■ **Directions**:
Please write out exactly the lines of the data below from the line holding "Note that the" through the line holding "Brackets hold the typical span", and leave out the rest.

■ **Data section**:
[Start of section]
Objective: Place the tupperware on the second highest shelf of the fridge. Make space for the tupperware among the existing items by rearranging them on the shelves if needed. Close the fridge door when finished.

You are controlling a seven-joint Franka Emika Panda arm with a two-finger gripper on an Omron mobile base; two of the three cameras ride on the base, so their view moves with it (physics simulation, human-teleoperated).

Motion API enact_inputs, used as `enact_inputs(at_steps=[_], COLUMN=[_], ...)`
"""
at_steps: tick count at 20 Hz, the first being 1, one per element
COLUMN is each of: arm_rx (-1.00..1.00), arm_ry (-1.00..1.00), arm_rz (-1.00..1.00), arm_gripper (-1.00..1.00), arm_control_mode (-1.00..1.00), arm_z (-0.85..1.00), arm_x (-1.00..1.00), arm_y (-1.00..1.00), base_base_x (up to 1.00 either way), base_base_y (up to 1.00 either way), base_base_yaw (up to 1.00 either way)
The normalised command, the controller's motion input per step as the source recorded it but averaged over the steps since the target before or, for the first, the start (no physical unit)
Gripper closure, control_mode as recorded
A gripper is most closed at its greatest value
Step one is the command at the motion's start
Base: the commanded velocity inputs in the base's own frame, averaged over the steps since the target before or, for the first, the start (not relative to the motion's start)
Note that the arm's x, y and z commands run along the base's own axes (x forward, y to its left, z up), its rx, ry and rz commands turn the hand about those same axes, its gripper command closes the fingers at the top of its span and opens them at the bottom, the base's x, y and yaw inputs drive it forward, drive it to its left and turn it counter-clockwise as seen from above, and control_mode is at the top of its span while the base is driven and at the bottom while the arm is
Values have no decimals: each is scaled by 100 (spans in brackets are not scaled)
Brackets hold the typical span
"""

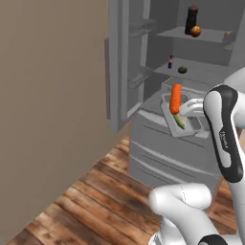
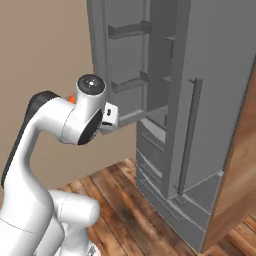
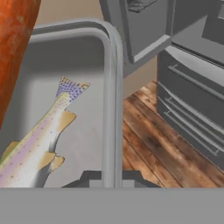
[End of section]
■ **Answer space**:
Note that the arm's x, y and z commands run along the base's own axes (x forward, y to its left, z up), its rx, ry and rz commands turn the hand about those same axes, its gripper command closes the fingers at the top of its span and opens them at the bottom, the base's x, y and yaw inputs drive it forward, drive it to its left and turn it counter-clockwise as seen from above, and control_mode is at the top of its span while the base is driven and at the bottom while the arm is
Values have no decimals: each is scaled by 100 (spans in brackets are not scaled)
Brackets hold the typical span

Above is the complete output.